What is required -> Output the listing below verbatim.

■ ■ ■ ■

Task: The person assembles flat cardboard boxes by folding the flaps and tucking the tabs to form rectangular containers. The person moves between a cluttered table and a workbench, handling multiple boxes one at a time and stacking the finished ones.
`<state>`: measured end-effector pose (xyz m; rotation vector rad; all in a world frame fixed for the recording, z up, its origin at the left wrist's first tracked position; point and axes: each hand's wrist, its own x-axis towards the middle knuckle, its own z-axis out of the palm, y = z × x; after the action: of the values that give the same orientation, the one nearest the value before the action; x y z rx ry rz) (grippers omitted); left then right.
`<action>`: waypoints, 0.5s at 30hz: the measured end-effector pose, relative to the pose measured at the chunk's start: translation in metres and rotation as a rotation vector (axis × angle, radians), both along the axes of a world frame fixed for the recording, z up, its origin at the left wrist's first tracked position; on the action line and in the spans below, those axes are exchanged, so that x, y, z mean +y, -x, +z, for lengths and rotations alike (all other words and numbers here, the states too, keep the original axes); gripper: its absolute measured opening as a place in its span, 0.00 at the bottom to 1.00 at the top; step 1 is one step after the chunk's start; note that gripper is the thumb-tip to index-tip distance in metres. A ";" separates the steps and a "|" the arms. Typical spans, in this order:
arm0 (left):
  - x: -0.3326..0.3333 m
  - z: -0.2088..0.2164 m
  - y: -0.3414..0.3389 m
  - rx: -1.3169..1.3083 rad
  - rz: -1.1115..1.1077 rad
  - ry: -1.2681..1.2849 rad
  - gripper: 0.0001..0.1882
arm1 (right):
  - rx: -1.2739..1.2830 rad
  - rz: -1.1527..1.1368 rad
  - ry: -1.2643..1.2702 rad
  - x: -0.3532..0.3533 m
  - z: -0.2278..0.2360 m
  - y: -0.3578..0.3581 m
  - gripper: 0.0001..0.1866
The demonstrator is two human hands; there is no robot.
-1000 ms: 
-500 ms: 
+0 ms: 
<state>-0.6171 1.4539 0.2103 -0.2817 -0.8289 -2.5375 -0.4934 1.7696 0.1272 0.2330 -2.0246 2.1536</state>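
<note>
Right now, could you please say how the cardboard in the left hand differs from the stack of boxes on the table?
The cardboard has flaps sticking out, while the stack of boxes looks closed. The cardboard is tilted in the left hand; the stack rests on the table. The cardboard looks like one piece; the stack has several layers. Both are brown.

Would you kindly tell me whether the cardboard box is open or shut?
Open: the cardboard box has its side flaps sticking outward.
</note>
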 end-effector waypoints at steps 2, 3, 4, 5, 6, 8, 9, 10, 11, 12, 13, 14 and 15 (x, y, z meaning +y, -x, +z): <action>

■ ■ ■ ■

Solved problem ->
Task: The person assembles flat cardboard boxes by folding the flaps and tucking the tabs to form rectangular containers. The person moves between a cluttered table and a workbench, handling multiple boxes one at a time and stacking the finished ones.
`<state>`: measured end-effector pose (xyz m; rotation vector rad; all in a world frame fixed for the recording, z up, its origin at the left wrist's first tracked position; point and axes: each hand's wrist, its own x-axis towards the middle knuckle, its own z-axis out of the palm, y = z × x; after the action: of the values that give the same orientation, the one nearest the value before the action; x y z rx ry rz) (grippers omitted); left then right.
`<action>`: waypoints, 0.5s at 30hz: the measured end-effector pose, relative to the pose measured at the chunk's start: translation in metres and rotation as a rotation vector (axis × angle, radians), both along the axes of a world frame fixed for the recording, z up, its origin at the left wrist's first tracked position; on the action line and in the spans below, those axes are exchanged, so that x, y, z mean +y, -x, +z, for lengths and rotations alike (all other words and numbers here, the states too, keep the original axes); gripper: its absolute measured opening as a place in its span, 0.00 at the bottom to 1.00 at the top; step 1 is one step after the chunk's start; note that gripper is the thumb-tip to index-tip distance in metres. A ";" separates the steps and a "|" the arms. Typical spans, in this order:
arm0 (left):
  - x: -0.3326..0.3333 m
  - z: -0.2088..0.2164 m
  - y: -0.3414..0.3389 m
  - rx: -1.3169..1.3083 rad
  - rz: -1.1115..1.1077 rad
  - ry: -1.2681..1.2849 rad
  - gripper: 0.0001..0.1882
arm1 (right):
  - rx: -1.2739..1.2830 rad
  - rz: -1.1527..1.1368 rad
  - ry: -1.2643..1.2702 rad
  - x: -0.3532..0.3533 m
  - z: -0.2278..0.2360 m
  - y: -0.3578..0.3581 m
  - gripper: 0.0001..0.1866
The demonstrator is two human hands; there is no robot.
-1000 ms: 
-500 ms: 
+0 ms: 
<state>-0.6171 1.4539 0.2103 -0.2817 -0.8289 -2.5375 -0.4934 1.7696 0.1272 0.2330 -2.0246 2.1536</state>
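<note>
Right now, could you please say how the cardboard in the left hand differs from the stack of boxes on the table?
The cardboard has flaps sticking out, while the stack of boxes looks closed. The cardboard is tilted in the left hand; the stack rests on the table. The cardboard looks like one piece; the stack has several layers. Both are brown.

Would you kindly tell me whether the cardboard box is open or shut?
Open: the cardboard box has its side flaps sticking outward.
</note>
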 end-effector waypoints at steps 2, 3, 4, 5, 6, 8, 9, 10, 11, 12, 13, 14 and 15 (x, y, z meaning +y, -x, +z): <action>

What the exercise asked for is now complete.